» DIRECTIONS: Going line by line through the records below, count those with the word "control" and give only the count.

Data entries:
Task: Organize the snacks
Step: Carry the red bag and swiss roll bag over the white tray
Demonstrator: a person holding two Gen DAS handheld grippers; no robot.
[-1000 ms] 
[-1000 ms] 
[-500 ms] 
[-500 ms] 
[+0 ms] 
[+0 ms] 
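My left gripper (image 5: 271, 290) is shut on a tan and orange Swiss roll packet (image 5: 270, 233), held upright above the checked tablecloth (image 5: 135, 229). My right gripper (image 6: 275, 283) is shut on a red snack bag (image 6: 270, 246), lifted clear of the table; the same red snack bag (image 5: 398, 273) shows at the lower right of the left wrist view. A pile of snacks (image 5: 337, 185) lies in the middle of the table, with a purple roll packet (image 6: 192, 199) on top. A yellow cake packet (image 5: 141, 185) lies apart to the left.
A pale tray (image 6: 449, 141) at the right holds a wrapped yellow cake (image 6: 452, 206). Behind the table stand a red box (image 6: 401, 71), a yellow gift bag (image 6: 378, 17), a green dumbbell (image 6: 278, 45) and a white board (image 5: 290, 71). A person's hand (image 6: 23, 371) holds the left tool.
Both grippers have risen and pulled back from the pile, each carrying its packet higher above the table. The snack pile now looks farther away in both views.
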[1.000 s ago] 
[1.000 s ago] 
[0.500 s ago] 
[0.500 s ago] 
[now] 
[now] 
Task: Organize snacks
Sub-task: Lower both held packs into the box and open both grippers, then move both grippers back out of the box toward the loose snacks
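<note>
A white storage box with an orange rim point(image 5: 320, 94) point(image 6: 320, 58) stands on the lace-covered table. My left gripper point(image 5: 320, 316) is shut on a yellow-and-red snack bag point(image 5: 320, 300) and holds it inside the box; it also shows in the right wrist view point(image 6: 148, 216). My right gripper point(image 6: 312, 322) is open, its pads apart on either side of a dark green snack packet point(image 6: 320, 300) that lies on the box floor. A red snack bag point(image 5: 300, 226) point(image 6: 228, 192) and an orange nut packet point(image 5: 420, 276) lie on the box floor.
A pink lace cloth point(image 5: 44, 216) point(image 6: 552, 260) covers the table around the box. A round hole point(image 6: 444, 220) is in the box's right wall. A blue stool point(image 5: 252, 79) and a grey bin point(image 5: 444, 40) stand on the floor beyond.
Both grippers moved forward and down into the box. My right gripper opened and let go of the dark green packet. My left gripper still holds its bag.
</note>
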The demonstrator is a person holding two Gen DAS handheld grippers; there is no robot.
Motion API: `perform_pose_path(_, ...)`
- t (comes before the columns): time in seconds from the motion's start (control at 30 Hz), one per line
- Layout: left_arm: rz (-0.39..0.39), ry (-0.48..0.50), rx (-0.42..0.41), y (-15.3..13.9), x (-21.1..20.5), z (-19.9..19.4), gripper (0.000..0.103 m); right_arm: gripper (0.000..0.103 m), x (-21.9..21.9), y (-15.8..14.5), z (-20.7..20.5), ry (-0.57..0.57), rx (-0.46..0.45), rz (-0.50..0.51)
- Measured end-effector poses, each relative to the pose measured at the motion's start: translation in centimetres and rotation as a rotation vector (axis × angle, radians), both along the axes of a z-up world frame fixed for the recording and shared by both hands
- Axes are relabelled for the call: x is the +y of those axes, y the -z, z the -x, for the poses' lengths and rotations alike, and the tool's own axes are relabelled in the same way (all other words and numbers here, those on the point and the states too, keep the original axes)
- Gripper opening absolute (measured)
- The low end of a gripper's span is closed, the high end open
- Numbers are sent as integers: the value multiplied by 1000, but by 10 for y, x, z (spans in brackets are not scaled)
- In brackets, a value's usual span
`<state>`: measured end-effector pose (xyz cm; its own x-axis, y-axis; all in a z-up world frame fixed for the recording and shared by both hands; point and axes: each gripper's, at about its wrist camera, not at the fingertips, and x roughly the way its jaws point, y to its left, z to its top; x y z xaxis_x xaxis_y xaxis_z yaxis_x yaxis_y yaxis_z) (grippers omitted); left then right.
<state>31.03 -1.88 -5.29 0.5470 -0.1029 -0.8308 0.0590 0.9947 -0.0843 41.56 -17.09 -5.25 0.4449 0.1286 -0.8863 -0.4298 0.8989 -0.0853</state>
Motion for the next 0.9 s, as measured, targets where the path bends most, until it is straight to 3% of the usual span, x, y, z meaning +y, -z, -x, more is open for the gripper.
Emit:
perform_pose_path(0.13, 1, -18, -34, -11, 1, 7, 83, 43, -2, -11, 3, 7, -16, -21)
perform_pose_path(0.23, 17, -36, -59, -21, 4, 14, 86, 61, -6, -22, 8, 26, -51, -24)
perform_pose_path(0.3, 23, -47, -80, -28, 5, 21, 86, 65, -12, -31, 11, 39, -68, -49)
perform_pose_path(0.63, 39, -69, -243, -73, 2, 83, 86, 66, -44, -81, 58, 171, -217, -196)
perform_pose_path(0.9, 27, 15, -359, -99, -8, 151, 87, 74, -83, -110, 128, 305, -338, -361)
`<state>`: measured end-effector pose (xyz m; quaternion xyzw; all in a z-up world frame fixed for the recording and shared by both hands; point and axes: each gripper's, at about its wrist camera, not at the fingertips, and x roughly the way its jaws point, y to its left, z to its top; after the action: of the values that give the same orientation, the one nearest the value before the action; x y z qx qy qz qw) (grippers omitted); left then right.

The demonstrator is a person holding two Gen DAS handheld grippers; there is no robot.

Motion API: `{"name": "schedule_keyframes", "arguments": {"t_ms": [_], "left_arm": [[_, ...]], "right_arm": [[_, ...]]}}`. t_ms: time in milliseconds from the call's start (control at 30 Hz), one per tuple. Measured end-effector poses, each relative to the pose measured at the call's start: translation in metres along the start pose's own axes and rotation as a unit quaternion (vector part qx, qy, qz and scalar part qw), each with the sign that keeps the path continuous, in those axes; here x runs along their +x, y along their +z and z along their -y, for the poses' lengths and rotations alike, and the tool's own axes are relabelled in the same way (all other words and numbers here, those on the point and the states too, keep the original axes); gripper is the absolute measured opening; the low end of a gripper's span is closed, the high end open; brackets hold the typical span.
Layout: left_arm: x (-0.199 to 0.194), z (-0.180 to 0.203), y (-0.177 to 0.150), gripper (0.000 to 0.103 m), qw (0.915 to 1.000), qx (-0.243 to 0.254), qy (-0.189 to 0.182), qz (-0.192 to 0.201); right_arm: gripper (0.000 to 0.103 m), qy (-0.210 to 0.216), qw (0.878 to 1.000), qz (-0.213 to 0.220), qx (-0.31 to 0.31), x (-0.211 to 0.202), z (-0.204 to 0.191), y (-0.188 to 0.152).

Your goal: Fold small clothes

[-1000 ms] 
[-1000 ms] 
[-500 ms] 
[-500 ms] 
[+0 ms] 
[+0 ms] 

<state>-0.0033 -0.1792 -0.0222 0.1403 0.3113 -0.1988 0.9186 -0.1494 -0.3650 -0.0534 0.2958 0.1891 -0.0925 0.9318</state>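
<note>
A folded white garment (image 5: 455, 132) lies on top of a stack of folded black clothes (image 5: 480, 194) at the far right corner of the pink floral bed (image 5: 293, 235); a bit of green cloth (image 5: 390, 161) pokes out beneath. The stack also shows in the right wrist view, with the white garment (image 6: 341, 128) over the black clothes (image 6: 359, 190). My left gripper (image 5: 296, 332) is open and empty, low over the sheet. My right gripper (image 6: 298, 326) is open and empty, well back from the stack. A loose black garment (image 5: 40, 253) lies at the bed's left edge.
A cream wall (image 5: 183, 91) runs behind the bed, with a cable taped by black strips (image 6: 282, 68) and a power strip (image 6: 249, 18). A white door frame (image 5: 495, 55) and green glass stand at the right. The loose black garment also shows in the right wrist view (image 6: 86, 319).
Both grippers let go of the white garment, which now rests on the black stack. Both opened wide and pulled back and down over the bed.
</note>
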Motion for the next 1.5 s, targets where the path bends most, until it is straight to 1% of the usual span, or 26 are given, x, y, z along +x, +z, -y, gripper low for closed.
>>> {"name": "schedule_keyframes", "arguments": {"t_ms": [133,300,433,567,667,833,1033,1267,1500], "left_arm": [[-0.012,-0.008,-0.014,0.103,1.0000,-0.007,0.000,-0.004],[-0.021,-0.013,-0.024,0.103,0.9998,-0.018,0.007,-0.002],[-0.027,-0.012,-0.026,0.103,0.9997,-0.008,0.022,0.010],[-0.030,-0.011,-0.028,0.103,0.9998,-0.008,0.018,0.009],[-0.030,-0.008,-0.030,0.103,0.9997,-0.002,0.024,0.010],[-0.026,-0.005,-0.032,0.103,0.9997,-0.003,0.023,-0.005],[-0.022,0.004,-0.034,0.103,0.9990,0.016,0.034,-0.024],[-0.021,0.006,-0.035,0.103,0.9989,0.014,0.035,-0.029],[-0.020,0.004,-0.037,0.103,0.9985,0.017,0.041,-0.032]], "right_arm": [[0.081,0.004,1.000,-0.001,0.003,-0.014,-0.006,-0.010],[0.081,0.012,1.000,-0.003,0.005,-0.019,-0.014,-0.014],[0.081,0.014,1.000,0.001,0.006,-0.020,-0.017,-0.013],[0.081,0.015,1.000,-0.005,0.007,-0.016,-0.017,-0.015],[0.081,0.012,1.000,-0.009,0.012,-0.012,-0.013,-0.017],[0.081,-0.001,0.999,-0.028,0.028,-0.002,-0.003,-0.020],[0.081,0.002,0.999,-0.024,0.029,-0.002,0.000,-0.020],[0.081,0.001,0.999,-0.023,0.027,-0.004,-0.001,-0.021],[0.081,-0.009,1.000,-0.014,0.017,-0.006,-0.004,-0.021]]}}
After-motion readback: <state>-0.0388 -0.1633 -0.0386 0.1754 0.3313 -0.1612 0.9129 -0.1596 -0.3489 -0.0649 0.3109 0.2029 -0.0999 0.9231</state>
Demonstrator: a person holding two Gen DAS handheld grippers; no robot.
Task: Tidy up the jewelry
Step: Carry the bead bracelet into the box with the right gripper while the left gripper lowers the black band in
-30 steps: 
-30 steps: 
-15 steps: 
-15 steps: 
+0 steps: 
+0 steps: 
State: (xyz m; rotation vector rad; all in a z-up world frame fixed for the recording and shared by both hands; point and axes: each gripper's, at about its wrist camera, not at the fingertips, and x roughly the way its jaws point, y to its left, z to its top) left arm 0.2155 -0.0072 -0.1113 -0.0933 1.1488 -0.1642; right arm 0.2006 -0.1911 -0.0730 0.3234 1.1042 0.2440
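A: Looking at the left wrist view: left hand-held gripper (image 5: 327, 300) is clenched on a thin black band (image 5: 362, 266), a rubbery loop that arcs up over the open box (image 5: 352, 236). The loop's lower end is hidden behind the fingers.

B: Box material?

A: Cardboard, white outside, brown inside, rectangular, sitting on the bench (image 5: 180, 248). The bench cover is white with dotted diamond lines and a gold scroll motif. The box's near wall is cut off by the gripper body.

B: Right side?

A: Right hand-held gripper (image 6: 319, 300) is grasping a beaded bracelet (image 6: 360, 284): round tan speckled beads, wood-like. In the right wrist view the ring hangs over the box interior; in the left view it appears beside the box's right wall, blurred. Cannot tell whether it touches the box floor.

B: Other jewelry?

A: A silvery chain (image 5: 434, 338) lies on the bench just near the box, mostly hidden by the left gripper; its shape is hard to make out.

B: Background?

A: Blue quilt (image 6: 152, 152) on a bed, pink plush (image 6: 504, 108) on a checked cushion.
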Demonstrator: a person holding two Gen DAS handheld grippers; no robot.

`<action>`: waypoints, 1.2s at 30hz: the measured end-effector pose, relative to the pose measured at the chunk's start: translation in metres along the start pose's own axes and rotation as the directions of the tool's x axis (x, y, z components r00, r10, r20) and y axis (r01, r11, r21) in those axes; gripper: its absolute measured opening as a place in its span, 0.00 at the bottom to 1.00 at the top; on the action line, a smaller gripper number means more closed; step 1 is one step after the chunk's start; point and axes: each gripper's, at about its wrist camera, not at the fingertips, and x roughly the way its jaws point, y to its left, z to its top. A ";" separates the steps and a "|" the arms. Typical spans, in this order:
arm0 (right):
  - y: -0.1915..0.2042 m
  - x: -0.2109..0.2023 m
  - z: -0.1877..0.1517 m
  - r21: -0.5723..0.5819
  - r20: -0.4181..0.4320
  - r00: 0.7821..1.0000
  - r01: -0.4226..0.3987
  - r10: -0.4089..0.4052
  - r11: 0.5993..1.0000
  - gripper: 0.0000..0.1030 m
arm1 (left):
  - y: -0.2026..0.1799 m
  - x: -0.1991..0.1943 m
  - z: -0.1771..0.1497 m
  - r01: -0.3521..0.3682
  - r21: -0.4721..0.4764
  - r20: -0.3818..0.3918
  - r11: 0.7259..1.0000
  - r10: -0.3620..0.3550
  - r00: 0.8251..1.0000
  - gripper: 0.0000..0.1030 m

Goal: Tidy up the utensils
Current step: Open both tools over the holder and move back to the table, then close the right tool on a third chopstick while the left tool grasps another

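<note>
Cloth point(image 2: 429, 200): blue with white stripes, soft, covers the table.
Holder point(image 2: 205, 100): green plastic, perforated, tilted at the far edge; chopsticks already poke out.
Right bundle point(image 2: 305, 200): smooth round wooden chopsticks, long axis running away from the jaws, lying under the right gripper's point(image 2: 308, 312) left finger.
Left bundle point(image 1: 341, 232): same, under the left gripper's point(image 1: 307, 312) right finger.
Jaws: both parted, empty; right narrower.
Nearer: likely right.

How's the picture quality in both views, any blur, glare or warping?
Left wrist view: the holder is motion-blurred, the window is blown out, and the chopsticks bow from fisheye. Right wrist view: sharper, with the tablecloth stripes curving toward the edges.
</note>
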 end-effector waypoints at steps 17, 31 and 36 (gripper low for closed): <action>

» TASK RESULT: 2